*Records from a data source*
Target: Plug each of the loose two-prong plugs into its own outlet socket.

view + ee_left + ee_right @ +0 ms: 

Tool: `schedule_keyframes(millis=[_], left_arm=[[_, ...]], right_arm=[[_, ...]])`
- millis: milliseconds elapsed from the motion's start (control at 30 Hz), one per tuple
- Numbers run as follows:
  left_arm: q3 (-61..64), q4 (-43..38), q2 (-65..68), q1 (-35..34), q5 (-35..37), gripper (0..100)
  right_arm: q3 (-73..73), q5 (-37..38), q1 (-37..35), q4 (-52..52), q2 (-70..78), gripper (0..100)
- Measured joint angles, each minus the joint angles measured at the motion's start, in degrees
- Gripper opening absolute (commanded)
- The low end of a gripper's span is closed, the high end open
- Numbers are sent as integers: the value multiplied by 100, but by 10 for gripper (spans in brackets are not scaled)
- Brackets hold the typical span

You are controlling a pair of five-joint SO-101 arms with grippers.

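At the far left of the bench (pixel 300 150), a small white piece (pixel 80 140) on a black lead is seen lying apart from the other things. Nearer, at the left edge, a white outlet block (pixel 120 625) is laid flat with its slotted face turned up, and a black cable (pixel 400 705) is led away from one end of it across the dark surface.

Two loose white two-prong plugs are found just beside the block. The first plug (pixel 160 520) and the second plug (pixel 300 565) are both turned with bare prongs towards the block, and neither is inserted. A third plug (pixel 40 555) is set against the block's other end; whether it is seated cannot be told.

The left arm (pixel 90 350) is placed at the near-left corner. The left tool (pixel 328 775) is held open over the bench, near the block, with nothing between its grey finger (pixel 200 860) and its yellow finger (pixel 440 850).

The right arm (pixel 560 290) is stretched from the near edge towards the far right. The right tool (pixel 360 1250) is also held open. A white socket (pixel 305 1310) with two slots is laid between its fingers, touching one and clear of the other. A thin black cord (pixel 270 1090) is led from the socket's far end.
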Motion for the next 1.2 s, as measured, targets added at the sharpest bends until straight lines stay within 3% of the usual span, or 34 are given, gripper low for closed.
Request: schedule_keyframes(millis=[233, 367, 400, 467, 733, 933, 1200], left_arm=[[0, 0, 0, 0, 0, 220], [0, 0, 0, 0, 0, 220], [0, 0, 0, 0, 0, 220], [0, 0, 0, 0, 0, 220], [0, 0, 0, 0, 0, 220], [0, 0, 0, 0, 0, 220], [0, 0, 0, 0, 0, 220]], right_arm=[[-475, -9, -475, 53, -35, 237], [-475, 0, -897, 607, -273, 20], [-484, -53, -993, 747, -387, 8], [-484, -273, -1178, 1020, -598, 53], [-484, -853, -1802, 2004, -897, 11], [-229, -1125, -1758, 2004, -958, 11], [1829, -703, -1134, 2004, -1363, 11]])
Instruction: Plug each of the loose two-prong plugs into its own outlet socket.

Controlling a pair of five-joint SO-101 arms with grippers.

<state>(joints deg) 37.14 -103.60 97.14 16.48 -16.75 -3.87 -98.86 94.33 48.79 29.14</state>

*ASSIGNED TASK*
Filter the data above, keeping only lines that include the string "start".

*THE ANSWER*
- millis: milliseconds elapsed from the motion's start (control at 30 Hz), one per tuple
- Measured joint angles, each minus the joint angles measured at the motion's start, in degrees

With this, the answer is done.